Exercise description: Could you return the data that follows exactly, minus the images?

[[ Given data, beginning ]]

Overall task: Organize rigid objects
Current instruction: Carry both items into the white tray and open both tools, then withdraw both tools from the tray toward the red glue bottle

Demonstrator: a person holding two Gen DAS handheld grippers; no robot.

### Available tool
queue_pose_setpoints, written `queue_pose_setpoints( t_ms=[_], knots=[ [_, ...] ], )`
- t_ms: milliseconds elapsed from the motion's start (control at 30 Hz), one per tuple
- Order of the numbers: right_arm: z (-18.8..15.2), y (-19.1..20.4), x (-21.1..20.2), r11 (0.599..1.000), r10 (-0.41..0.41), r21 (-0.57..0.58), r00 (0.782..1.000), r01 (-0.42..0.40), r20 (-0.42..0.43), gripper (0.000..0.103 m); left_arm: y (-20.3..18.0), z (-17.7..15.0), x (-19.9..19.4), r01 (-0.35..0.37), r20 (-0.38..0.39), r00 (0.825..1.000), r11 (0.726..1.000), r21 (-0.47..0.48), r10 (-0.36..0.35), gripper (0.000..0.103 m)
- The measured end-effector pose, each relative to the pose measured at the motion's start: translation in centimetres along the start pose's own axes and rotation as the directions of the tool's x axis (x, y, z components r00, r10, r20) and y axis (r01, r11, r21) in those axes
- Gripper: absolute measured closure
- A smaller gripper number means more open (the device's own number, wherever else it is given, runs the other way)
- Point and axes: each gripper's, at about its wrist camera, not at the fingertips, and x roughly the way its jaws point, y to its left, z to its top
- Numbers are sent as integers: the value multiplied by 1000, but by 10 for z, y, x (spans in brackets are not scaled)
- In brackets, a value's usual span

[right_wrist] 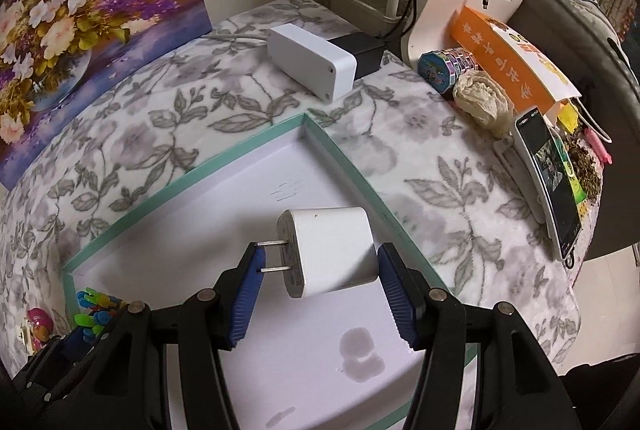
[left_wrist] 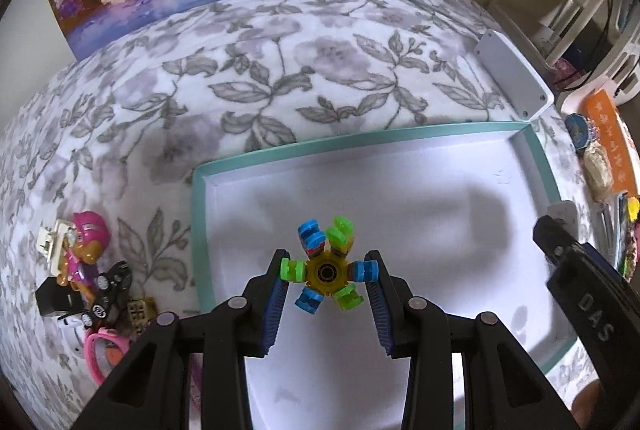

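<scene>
A spinner toy [left_wrist: 328, 272] with a yellow hub and blue and green arms sits between the blue pads of my left gripper [left_wrist: 329, 264], which is shut on it above the floor of a white tray with a teal rim [left_wrist: 360, 139]. My right gripper [right_wrist: 320, 260] is shut on a white plug-in charger [right_wrist: 332, 254]; the two metal prongs press on its left pad and the body on its right pad. It hangs over the same tray [right_wrist: 180, 181]. The spinner [right_wrist: 96, 310] also shows at the lower left of the right wrist view.
Left of the tray lies a pile: a pink pup figure [left_wrist: 86, 246], a black toy car [left_wrist: 110, 290], a pink ring [left_wrist: 100, 350]. A white box [right_wrist: 312, 59] stands behind the tray. A phone [right_wrist: 552, 185], an orange carton [right_wrist: 512, 65] and clutter line the right edge. A flower painting [right_wrist: 80, 9] leans at the back.
</scene>
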Motion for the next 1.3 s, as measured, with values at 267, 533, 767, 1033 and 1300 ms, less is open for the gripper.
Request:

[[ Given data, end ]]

Reply to the exercise:
Overall task: Organize rigid objects
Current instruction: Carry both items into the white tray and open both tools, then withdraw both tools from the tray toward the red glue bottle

Demonstrator: a person holding two Gen DAS handheld grippers; no robot.

### Available tool
queue_pose_setpoints, written `queue_pose_setpoints( t_ms=[_], knots=[ [_, ...] ], )`
- t_ms: milliseconds elapsed from the motion's start (control at 30 Hz), one per tuple
- Order of the numbers: right_arm: z (-18.8..15.2), y (-19.1..20.4), x (-21.1..20.2), r11 (0.599..1.000), r10 (-0.41..0.41), r21 (-0.57..0.58), r00 (0.782..1.000), r01 (-0.42..0.40), r20 (-0.42..0.43), gripper (0.000..0.103 m); left_arm: y (-20.3..18.0), z (-17.7..15.0), x (-19.9..19.4), r01 (-0.35..0.37), r20 (-0.38..0.39), r00 (0.825..1.000), r11 (0.726..1.000), r21 (-0.47..0.48), r10 (-0.36..0.35), gripper (0.000..0.103 m)
- The measured end-effector pose, each relative to the pose measured at the motion's start: translation in centimetres along the start pose's own axes and rotation as the directions of the tool's x axis (x, y, z components r00, r10, r20) and y axis (r01, r11, r21) in those axes
- Gripper: absolute measured closure
- A smaller gripper number means more open (the device's own number, wherever else it is given, runs the other way)
- Point and axes: each gripper's, at about its wrist camera, not at the fingertips, and x roughly the way its jaws point, y to its left, z to its top
- Numbers are sent as integers: the value multiplied by 1000, but by 10 for z, y, x (spans in brackets are not scaled)
- In brackets, a value's usual span

[right_wrist] 
[left_wrist] 

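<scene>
A spinner toy [left_wrist: 328, 272] with a yellow hub and blue and green arms sits between the blue pads of my left gripper [left_wrist: 329, 264], which is shut on it above the floor of a white tray with a teal rim [left_wrist: 360, 139]. My right gripper [right_wrist: 320, 260] is shut on a white plug-in charger [right_wrist: 332, 254]; the two metal prongs press on its left pad and the body on its right pad. It hangs over the same tray [right_wrist: 180, 181]. The spinner [right_wrist: 96, 310] also shows at the lower left of the right wrist view.
Left of the tray lies a pile: a pink pup figure [left_wrist: 86, 246], a black toy car [left_wrist: 110, 290], a pink ring [left_wrist: 100, 350]. A white box [right_wrist: 312, 59] stands behind the tray. A phone [right_wrist: 552, 185], an orange carton [right_wrist: 512, 65] and clutter line the right edge. A flower painting [right_wrist: 80, 9] leans at the back.
</scene>
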Motion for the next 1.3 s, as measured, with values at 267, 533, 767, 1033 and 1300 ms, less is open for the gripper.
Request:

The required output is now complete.